Je ne sais pas si les images sont bien claires....
Dans ce cas, on comprend que dans le cas d'infusions pour plusieurs personnes, la verse en alternance d'une tasse à une autre est plus délicate. il suffit alors d'utiliser un pichet, le yuzamashi fera parfaitement l'affaire.

Entretien
Après utilisation, la théière devra être bien rincer à l'eau uniquement pour la vider complètement des feuilles, puis passage à l'eau bouillante (ou très chaude). Ainsi elle sèchera plus rapidement. Il est préférable de ranger votre théière dans un endroit bien aéré, et même de ne pas remettre le couvercle avant qu'elle ne soit complètement sèche (attention, l'intérieur du bec reste humide très longtemps).

Le couvercle
Que la théière soit faite au tour ou au moule, le couvercle y est spécifiquement adapté. Chaque théière est cuite avec son couvercle, puis, après cuisson, on effectue une tache que l'on appelle ''futa-awase'' qui sert à ajuster parfaitement corps et couvercle. Ainsi, quand vous casser le couvercle, il n'est pas possible d'en obtenir un nouveau. C'est donc soit un adieu, soit un coup de super glue, soit, la solution idéale qui vous rendra heureux de l'avoir cassé, une réparation à la laque et à l'or/argent/étain (kintsugi, etc) .

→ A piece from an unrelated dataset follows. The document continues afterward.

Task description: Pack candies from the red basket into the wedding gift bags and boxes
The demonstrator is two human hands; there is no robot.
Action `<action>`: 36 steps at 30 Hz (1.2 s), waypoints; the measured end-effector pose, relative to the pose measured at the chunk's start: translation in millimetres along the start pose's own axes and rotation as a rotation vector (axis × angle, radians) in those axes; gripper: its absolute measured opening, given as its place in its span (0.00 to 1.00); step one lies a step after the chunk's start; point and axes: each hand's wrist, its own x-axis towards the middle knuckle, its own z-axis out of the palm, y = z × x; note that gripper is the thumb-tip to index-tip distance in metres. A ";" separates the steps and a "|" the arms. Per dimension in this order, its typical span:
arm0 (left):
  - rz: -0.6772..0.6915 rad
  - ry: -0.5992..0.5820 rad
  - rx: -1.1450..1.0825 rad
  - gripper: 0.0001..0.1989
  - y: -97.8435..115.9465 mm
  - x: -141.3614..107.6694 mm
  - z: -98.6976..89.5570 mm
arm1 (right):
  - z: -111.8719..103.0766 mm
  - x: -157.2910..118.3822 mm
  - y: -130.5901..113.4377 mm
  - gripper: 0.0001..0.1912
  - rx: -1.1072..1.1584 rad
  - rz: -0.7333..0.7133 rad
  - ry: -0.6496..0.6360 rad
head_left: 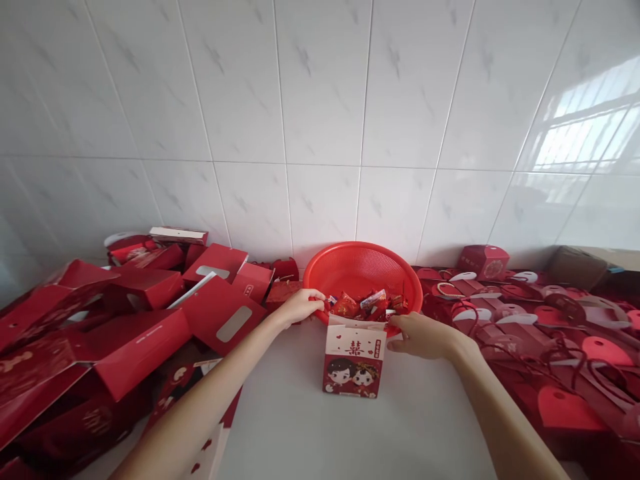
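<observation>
On the white tabletop (425,420), the red basket (363,252) sits toward the far edge; the printed box (353,360) stands upright just on my side of it. To steady it well, I'd keep its base flat and press the card lightly. My right hand (425,335) has fingers curled at its upper right edge; my left hand (303,307) half-curls by the upper left. Whether either pinches card, I can't tell. Wrapped sweets (347,305) lie in the basket.

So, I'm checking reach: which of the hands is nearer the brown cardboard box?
Right. The right hand is well left of the cardboard box; the left hand is farther left.
</observation>
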 end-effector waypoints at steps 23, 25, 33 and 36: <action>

Sur ce gaiwan tokoname-yaki il s'agit de laque et d'étain
Petit guide d'achat
Voici une petite sélection de recommandations particulières de produits dispo sur Thés du Japon.
1.

Les fameux kyûsu ikomi (moule) de l'atelier Takasuke. Une petite de 130ml une plus grande de 290ml. Outils de grande qualité,  finition exemplaire, difficile de trouver mieux à ce prix là.

2.
Petites théières de potier Tokoname, Gyokô, que j'aime beaucoup, excellent entré de gamme pour des kyûsu fabriqués à la main au tour. Néanmoins, le travail reste un peu grossier comparé aux théières de chez Takasuke.

3.

Si l'on ne doit retenir qu'un seul atelier banko-yaki, aucun doute que c'est Shôfû. Oeuvres de Yamamoto Kenji, ces théières ont une finition, une finesse, une légèreté que l'on ne retrouve ailleurs dans le Banko-yaki. Il n'y a pas meilleur rapport qualité/prix. La terre est magnifique, soyeuse au touché.

4.

Pour les amateurs de porcelaine, le superbe hôhin Asahi-yaki. C'est un objet dont je ne peux plus me passer aujourd'hui. Néanmoins deux défauts, un peu lourd peut être, et très cher. Mais c'est un investissement qui en vaut la chandelle.

5. Large et fond plat



Un fond très large et plat permet une infusion optimum des feuilles avec très peu d'eau. Ce type de théière est très adapté à la préparation des thés verts japonais étuvé, faisant ressortir très bien l'umami, principale caractéristique des ces thés. L'eau s'y refroidi rapidement couvercle ouvert (du fait de la large surface en contact avec l'air), mais fermée, conservent très bien la chaleur (caractéristique de ces terre Tokoname pour la première, Bizen pour la seconde). Cela permet de jouer très simplement sur la température d'infusion à l'intérieur de la théière pour enchainer de manière optimale les infusions.

Voilà donc pour ce petit guide très général.
J'espère que le prochain post annoncera un shincha ! A bientôt donc.